[SUPPLIED DATA]:
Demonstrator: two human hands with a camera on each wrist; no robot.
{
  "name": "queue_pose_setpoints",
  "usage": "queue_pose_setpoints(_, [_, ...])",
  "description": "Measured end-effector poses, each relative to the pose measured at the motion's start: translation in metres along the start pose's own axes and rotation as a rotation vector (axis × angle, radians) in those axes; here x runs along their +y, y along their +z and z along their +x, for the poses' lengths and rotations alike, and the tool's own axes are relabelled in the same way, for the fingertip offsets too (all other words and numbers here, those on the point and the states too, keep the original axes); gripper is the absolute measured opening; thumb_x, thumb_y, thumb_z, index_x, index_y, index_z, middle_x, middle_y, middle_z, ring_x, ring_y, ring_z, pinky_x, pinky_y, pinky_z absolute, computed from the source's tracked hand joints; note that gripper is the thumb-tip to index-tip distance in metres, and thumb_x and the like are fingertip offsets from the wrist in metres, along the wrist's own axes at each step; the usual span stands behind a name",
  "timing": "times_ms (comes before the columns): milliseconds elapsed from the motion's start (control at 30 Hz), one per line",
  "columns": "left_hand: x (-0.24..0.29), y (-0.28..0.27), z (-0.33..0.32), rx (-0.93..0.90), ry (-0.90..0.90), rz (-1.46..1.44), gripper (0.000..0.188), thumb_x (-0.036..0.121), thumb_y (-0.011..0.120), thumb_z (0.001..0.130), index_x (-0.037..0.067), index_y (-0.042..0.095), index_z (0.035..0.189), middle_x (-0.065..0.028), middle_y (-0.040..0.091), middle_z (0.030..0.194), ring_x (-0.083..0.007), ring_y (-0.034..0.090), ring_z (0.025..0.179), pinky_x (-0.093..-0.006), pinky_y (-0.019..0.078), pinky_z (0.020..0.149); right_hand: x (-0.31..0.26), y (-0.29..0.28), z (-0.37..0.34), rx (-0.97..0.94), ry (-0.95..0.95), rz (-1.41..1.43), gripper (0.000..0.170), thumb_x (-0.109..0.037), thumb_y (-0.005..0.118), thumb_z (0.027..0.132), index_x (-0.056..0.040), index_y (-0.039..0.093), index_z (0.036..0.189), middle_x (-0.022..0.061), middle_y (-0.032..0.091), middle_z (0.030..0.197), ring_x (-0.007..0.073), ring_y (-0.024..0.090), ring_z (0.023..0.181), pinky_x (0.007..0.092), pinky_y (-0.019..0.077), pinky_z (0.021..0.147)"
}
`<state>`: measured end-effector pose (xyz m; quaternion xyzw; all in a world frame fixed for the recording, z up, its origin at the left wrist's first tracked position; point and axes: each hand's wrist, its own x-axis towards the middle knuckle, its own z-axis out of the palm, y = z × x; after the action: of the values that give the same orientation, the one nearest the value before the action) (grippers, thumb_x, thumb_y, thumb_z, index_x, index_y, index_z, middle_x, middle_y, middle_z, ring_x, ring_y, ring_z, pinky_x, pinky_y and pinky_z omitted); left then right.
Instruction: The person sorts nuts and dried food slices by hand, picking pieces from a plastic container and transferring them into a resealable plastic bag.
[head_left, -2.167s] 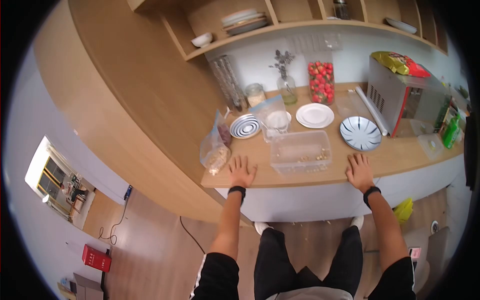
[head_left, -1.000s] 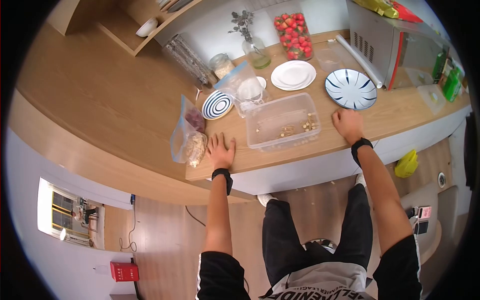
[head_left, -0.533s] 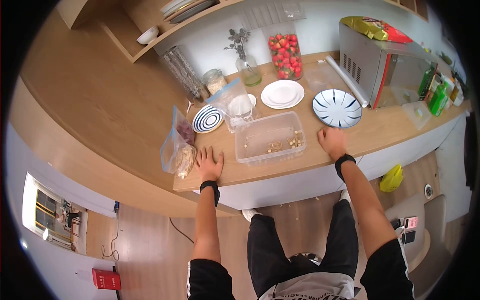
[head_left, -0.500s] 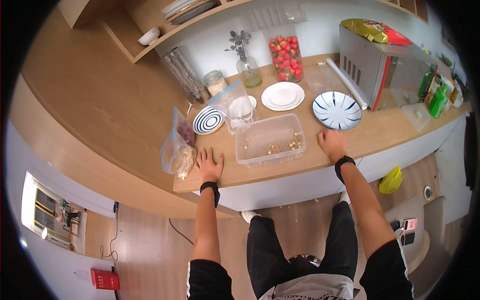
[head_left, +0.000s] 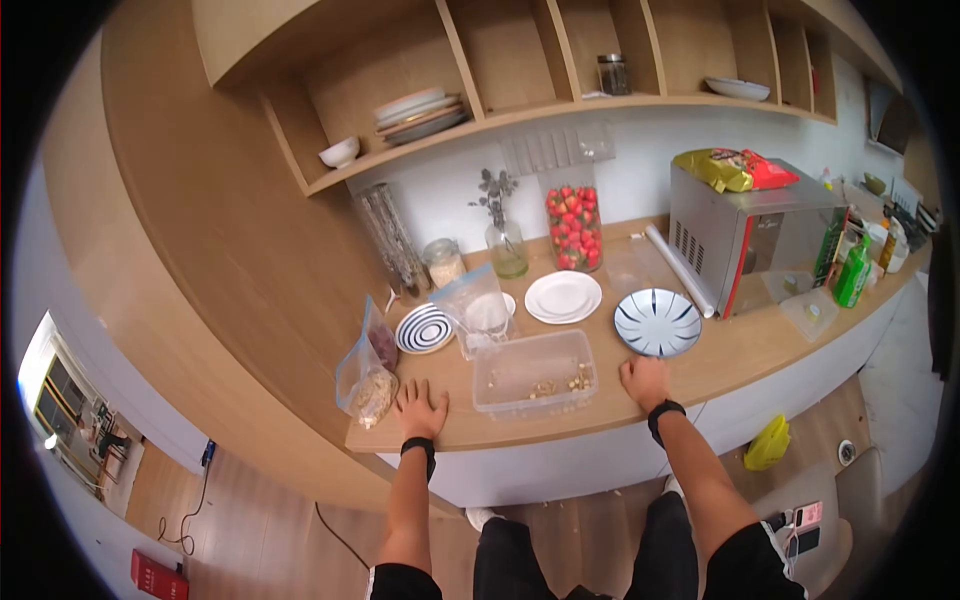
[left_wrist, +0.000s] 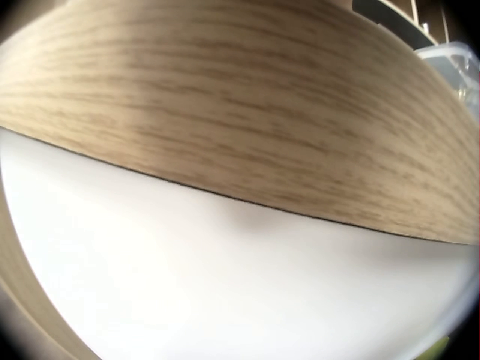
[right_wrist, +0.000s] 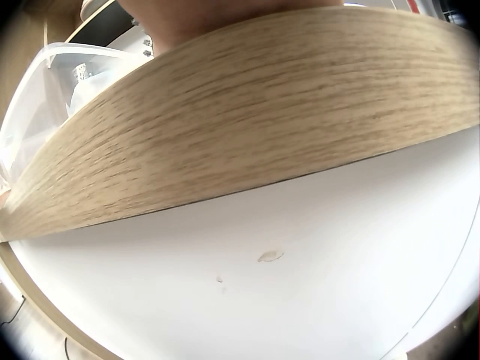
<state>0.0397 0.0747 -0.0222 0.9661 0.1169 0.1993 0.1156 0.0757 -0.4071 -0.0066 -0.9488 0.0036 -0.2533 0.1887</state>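
My left hand (head_left: 421, 411) rests flat on the wooden counter (head_left: 480, 433) near its front edge, fingers spread. Just left of it leans a clear zip bag (head_left: 374, 398) of pale dried pieces, with a bag of dark purple contents (head_left: 383, 347) behind. On the right, my right hand (head_left: 645, 380) rests on the counter with curled fingers and holds nothing, right below the rim of a blue-striped plate (head_left: 657, 322). Between the hands stands a clear plastic box (head_left: 500, 395) with small pale pieces inside. The right wrist view shows part of the right hand (right_wrist: 210, 16) over the counter edge.
Behind are a blue-ringed plate (head_left: 424, 328), another zip bag (head_left: 470, 300), stacked white plates (head_left: 563, 297), a grain jar (head_left: 443, 262), a vase (head_left: 507, 252) and a strawberry-filled container (head_left: 573, 228). A microwave (head_left: 760, 240) stands right, beside a long roll (head_left: 680, 270). Shelves (head_left: 540, 108) hang above.
The right hand went from lying flat to curled and moved up to the striped plate's edge. The left hand stays flat on the counter. The head view has swung and tilted up, showing more shelf.
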Motion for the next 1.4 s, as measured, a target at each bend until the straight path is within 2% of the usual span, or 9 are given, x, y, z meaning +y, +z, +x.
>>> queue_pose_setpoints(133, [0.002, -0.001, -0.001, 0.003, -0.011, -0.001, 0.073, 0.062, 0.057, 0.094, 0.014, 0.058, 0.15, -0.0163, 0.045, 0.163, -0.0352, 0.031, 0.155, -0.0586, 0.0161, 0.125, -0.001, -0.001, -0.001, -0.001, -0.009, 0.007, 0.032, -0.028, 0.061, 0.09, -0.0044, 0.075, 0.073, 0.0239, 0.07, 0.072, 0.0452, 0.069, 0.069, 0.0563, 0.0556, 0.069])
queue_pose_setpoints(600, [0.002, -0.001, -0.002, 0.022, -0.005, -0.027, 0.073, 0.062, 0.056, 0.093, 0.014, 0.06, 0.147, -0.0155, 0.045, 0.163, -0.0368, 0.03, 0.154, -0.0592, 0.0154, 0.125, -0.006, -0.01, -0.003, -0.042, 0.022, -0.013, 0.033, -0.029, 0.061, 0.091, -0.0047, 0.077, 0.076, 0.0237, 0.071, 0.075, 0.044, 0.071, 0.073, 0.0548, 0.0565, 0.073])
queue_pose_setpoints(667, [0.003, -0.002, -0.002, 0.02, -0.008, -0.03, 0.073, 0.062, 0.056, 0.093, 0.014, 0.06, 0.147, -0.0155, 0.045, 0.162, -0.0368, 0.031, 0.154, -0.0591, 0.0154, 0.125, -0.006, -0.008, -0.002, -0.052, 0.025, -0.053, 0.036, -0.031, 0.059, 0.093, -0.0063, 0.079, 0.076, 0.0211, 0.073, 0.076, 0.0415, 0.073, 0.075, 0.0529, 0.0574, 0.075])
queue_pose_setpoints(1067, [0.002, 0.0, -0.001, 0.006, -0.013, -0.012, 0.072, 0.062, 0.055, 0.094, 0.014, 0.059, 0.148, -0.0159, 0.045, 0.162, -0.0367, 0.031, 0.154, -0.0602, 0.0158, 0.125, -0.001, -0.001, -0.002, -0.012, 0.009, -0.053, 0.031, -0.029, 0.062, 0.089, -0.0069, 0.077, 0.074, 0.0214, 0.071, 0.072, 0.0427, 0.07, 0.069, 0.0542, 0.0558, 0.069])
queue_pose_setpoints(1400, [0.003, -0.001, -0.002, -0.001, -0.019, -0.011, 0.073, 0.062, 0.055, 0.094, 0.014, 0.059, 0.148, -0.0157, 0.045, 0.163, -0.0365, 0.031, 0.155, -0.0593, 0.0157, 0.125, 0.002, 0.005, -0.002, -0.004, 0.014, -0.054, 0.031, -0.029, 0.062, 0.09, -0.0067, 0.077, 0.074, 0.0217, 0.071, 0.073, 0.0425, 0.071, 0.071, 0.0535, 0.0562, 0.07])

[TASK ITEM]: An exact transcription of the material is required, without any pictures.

[TASK RESPONSE]:
Demonstrator: two human hands with a camera on each wrist; no robot.
{
  "name": "queue_pose_setpoints",
  "usage": "queue_pose_setpoints(_, [_, ...])",
  "description": "Measured end-effector poses, each relative to the pose measured at the motion's start: translation in metres along the start pose's own axes and rotation as a rotation vector (axis × angle, radians) in those axes; here x runs along their +y, y along their +z and z along their +x, for the poses' lengths and rotations alike, and the tool's own axes are relabelled in the same way, for the fingertip offsets too (all other words and numbers here, those on the point and the states too, keep the original axes); gripper is the absolute measured opening; thumb_x, thumb_y, thumb_z, index_x, index_y, index_z, middle_x, middle_y, middle_z, ring_x, ring_y, ring_z, pinky_x, pinky_y, pinky_z absolute, computed from the source's tracked hand joints; note that gripper is the thumb-tip to index-tip distance in metres, and thumb_x and the like are fingertip offsets from the wrist in metres, along the wrist's own axes at each step; the usual span stands behind a name",
  "timing": "times_ms (comes before the columns): milliseconds elapsed from the motion's start (control at 30 Hz), one per line",
  "columns": "left_hand: x (-0.24..0.29), y (-0.28..0.27), z (-0.33..0.32), rx (-0.93..0.90), ry (-0.90..0.90), rz (-1.46..1.44), gripper (0.000..0.188), thumb_x (-0.036..0.121), thumb_y (-0.011..0.120), thumb_z (0.001..0.130), index_x (-0.037..0.067), index_y (-0.042..0.095), index_z (0.035..0.189), middle_x (-0.065..0.028), middle_y (-0.040..0.091), middle_z (0.030..0.194), ring_x (-0.083..0.007), ring_y (-0.034..0.090), ring_z (0.025..0.179), pinky_x (-0.093..-0.006), pinky_y (-0.019..0.078), pinky_z (0.020..0.149); right_hand: x (-0.31..0.26), y (-0.29..0.28), z (-0.37..0.34), rx (-0.97..0.94), ry (-0.95..0.95), rz (-1.41..1.43), gripper (0.000..0.170), thumb_x (-0.109..0.037), thumb_y (-0.005..0.118), thumb_z (0.027..0.132), index_x (-0.056..0.040), index_y (-0.039..0.093), index_z (0.036..0.189), middle_x (-0.022..0.061), middle_y (-0.032..0.091), middle_z (0.030..0.197), ring_x (-0.007..0.073), ring_y (-0.024..0.090), ring_z (0.023..0.181), pinky_x (0.007..0.092), pinky_y (-0.019..0.077), pinky_z (0.021..0.147)"
}
`<state>`: measured end-effector pose (xyz m; quaternion xyzw; all in a world frame fixed for the recording, z up, its origin at the left wrist's first tracked position; point and axes: each hand's wrist, its own x-axis towards the middle knuckle, its own z-axis out of the palm, y = z × x; after the action: of the values that give the same orientation, the one nearest the value before the action) (grippers, thumb_x, thumb_y, thumb_z, index_x, index_y, index_z, middle_x, middle_y, middle_z, ring_x, ring_y, ring_z, pinky_x, pinky_y and pinky_z omitted); left then right.
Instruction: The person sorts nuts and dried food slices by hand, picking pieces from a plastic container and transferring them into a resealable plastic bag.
[head_left, -2.167s] 
[head_left, -1.000s] 
[head_left, -0.533s] 
[head_left, -0.500s] 
[head_left, +0.000s] 
[left_wrist, +0.000s] 
[right_wrist, +0.000s] 
<state>0.0397 0.0747 -0.0222 0.9661 0.1169 0.1993 0.1156 0.0757 -0.4071 -0.0066 -0.9488 0.0036 -0.2533 0.1887</state>
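My left hand (head_left: 421, 411) rests flat on the wooden counter (head_left: 480, 433) near its front edge, fingers spread. Just left of it leans a clear zip bag (head_left: 374, 398) of pale dried pieces, with a bag of dark purple contents (head_left: 383, 347) behind. On the right, my right hand (head_left: 645, 380) rests on the counter with curled fingers and holds nothing, right below the rim of a blue-striped plate (head_left: 657, 322). Between the hands stands a clear plastic box (head_left: 500, 395) with small pale pieces inside. The right wrist view shows part of the right hand (right_wrist: 210, 16) over the counter edge.
Behind are a blue-ringed plate (head_left: 424, 328), another zip bag (head_left: 470, 300), stacked white plates (head_left: 563, 297), a grain jar (head_left: 443, 262), a vase (head_left: 507, 252) and a strawberry-filled container (head_left: 573, 228). A microwave (head_left: 760, 240) stands right, beside a long roll (head_left: 680, 270). Shelves (head_left: 540, 108) hang above.
The right hand went from lying flat to curled and moved up to the striped plate's edge. The left hand stays flat on the counter. The head view has swung and tilted up, showing more shelf.
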Motion for the next 1.4 s, as measured, a target at each bend until the straight path is within 2% of the usual span, or 9 are given, x, y, z meaning +y, +z, +x.
>>> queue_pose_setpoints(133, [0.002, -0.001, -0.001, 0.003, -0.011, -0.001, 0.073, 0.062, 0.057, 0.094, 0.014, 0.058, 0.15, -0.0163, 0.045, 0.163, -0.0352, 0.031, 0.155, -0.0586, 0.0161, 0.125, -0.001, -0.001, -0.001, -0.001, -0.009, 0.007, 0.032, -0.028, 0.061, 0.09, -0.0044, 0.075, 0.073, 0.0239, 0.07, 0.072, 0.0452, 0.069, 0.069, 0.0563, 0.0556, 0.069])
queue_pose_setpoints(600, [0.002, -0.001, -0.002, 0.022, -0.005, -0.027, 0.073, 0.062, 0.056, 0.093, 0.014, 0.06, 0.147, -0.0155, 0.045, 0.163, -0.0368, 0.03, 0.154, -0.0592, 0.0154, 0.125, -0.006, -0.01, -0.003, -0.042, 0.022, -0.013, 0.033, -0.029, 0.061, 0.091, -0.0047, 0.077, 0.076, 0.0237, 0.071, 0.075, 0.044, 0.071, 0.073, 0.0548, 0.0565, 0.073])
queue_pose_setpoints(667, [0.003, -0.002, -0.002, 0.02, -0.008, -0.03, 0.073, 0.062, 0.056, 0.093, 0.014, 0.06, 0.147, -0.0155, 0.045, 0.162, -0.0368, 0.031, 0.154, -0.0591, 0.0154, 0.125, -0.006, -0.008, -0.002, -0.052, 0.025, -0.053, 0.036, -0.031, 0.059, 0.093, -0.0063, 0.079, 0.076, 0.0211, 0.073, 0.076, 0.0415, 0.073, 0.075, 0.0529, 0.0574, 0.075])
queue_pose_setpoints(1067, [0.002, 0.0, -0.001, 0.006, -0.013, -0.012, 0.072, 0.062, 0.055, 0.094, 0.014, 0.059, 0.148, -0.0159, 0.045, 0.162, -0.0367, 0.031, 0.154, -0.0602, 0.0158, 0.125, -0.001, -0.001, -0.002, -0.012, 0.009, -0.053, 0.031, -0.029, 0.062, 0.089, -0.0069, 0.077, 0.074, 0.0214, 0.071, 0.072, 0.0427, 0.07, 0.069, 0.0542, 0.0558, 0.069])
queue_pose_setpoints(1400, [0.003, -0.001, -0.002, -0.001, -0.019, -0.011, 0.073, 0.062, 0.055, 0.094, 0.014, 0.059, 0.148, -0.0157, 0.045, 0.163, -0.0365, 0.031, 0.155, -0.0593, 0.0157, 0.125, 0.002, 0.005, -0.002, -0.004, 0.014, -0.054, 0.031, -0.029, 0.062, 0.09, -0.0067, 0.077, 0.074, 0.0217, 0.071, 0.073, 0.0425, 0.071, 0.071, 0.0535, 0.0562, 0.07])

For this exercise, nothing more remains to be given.